If the game server does not have this endpoint then the Matchmaker will not be able to interact with it.

The game server API has four endpoints that are expected to be implemented by game servers:

create_game     - Create a new game on the remote game server
join_game       - Join an existing game on the remote server
remove_game     - Remove a game from the remote server
remove_player   - Remove a player from a remote game on a remote server

If you open up game_rps/server/game_server/app.js you will find all of these endpoints are defined there:

app.post('/create_game', function (req, res) {
  ...
})

app.post('/join_game', function (req, res) {
  ...
})

app.post('/remove_game', function (req, res) {
  ...
})

app.post('/remove_player', function (req, res) {
  ...
})

This is why our Matchmaker is able to create games on the Rock Paper Scissors Apocalypse server.

But our Matchmaker doesn't just send requests to game servers in order to organize games, it needs to keep its own records of the games it has created and it needs to curate those records.

Time to take a look at the data layer.


DAO

A DAO or Data Access Object gives us an abstracted interface to manage Matchmaker game data.

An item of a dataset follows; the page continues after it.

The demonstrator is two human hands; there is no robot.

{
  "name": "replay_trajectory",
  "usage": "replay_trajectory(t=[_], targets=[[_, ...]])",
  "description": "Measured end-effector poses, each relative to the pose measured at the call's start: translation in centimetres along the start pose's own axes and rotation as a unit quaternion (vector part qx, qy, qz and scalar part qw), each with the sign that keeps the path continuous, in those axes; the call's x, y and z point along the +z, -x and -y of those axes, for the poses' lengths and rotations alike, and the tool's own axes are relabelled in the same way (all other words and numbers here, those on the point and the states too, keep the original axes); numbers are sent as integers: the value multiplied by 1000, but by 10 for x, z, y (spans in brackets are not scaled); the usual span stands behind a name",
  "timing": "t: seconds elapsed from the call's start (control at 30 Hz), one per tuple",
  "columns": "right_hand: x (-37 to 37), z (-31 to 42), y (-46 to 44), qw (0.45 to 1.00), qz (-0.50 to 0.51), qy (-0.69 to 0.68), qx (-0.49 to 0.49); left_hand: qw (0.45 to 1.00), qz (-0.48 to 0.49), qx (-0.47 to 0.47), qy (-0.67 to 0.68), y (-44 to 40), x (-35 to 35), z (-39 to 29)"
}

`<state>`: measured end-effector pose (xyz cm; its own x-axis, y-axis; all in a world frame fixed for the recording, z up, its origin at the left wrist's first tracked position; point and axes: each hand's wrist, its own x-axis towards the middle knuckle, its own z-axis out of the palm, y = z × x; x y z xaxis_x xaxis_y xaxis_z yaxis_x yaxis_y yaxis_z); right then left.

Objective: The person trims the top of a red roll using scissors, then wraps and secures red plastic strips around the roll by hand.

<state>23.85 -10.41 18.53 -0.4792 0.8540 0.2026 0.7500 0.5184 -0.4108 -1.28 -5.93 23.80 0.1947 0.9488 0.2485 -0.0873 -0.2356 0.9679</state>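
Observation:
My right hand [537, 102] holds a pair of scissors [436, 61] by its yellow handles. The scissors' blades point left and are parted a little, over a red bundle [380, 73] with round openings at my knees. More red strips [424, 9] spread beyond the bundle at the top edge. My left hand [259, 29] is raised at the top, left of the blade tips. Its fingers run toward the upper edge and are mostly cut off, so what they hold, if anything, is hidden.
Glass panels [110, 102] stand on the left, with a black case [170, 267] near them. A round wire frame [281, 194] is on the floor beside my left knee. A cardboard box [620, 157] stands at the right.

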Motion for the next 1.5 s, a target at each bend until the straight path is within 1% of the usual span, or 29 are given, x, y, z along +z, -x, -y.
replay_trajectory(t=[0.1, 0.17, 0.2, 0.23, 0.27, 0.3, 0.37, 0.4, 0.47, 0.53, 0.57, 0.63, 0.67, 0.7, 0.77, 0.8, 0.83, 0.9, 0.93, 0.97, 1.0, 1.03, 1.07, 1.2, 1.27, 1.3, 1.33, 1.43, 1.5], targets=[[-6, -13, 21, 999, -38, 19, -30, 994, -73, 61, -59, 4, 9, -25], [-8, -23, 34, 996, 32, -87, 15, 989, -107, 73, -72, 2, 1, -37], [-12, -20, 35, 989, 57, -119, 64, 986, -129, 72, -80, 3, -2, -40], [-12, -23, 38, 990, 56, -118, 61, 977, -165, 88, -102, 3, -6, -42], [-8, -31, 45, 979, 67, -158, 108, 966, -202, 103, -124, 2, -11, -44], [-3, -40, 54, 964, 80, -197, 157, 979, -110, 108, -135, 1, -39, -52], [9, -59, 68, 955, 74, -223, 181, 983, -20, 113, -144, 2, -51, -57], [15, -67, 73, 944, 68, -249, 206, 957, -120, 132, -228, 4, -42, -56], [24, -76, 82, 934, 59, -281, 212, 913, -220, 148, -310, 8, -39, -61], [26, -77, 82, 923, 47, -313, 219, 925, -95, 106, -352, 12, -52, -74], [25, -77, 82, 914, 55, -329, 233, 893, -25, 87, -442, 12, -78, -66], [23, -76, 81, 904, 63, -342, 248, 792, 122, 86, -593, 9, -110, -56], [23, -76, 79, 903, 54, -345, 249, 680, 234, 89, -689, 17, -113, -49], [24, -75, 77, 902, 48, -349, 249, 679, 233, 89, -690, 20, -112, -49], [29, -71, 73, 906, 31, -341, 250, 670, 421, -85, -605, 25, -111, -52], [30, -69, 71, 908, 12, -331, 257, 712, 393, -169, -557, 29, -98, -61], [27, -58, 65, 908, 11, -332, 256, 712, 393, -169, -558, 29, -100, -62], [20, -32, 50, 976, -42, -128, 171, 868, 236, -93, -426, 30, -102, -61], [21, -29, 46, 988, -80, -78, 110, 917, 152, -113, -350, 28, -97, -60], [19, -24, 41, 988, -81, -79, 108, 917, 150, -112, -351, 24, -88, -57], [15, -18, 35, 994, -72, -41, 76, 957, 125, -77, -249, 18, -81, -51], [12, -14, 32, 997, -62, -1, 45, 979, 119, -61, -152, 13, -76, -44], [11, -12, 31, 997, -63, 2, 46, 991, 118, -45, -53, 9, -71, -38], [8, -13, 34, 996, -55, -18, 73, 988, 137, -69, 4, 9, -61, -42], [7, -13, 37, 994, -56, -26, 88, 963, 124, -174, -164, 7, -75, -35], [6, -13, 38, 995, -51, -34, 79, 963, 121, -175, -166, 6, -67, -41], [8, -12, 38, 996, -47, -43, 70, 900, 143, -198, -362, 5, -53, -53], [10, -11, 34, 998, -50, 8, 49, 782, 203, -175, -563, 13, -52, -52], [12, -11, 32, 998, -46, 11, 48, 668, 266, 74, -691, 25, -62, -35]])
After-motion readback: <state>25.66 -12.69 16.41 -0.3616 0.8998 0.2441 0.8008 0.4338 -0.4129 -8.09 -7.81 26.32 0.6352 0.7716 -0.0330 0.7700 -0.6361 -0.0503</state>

It is one of the more complex parts of the code and also the most important.

With the matchmaker we have to account for a lot data consistency challenges, like what happens if two players try to join the same game at the exact same time?

The DAO aims to account for that while also providing a relatively straight forward interface to us in the Matchmaker API.

The DAO code is in matchmaker/game_data/dao.py, but before we dig in there let's take a look at it in action. Here is the the code that creates a game using the DAO in our Matchmaker API:

new_game = Game(
        uuid.uuid4().hex,
        product_id,
        game_server.game_server_url,
        user_profile.user_id,
        user_profile.username,
        **game_server.settings,
    )

<snip>

get_game_dao().create_game(new_game)

All we need to do is create a Game object with the required attributes and then call get_game_dao() to get a reference to our DAO, and finally call the create_game() function on it.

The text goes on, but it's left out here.